In an extremely simplified model of cell division, each cell decides what cells it will divide into with no output from the outside workd, including from neighboring cells. I also assume the time frame is small enough that cells do not die, and that there are only finitely many 'programs' telling different cells how to divide.

Given these assumptions, I came to the conclusion that one of two things could happen: 1. The number of cells grows exponentially, or 2. Most cells will never divide into other cells.

In fact, if growth is going to remain constant (e.g. 300,000,000 cells per month, every month in a sample), then eventually there will be two kinds of cells: 1. Normal cells, which never divide, and 2. 'Starter cells', which divide into normal cells but NEVER create other starter cells. The number of starter cells is eventually constant.

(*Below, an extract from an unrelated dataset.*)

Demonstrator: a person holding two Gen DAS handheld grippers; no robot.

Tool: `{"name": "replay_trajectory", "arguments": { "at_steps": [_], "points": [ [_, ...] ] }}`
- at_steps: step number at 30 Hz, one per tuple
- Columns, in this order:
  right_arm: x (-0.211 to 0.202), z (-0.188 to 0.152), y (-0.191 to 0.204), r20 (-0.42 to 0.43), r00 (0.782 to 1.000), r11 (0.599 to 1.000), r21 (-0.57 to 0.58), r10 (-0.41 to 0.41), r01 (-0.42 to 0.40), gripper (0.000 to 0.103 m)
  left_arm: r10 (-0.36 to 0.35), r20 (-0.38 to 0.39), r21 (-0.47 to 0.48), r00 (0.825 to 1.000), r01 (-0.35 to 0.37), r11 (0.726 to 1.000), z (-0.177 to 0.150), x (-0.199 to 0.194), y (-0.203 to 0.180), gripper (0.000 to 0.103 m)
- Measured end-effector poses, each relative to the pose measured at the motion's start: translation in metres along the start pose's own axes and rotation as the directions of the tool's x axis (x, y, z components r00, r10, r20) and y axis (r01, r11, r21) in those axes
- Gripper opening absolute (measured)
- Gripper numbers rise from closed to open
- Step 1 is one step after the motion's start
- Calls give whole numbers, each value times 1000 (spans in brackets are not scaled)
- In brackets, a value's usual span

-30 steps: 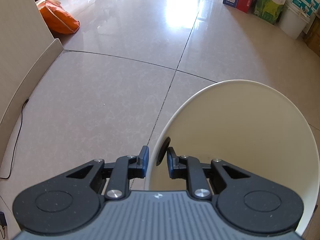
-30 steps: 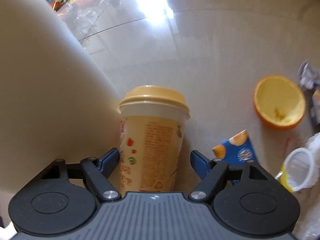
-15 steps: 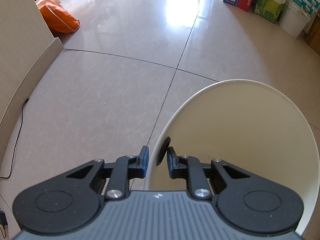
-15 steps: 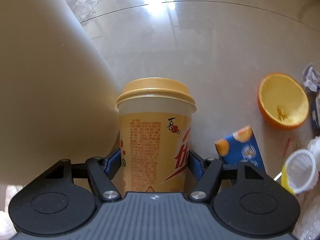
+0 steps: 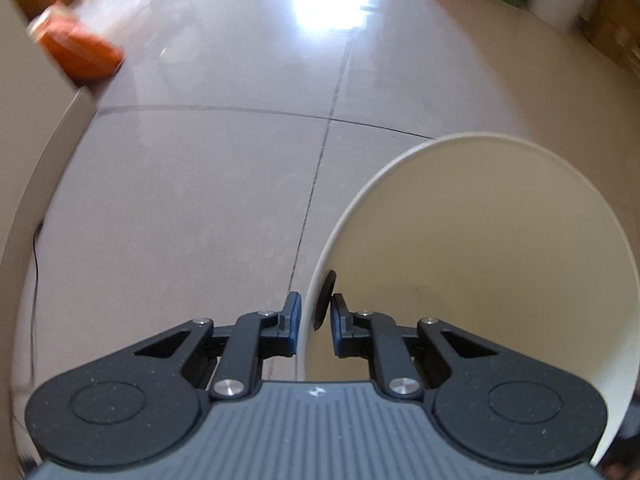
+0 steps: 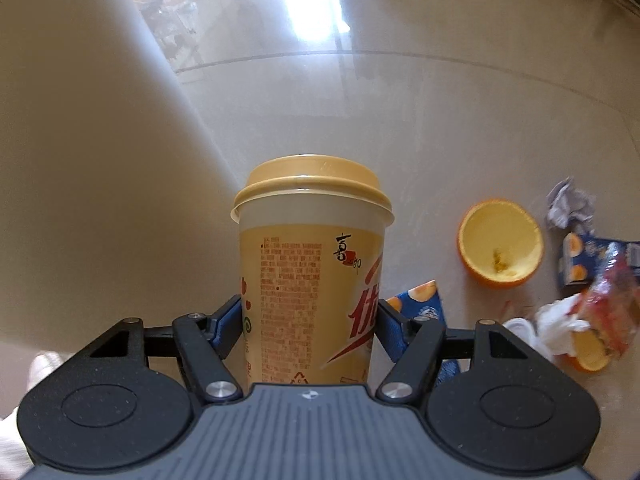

I hypothesized that these starter cells would eventually be far outnumbered and become a very small part if the body proportionally. I hypothesized that hair follicles, nail roots, growth plates, and bone marrow contained starter cells. I further hypothesized that these are adult stem cells.

Question 1: Is this what stem cells are? Are they the cells that divide to create other, non-dividing cells?

After this, I realized that if the starter cells die, they would not be replaced under my model, because no cell is allowed to divide into new starter cells. I hypothesized that stem cell transplants fail because the host body kills off stem cells one by one and they can it be replaced. I also hypothesized that in the host, outside signals like hormones (which weren't allowed in my model) tell the body to create new stem cells as needed.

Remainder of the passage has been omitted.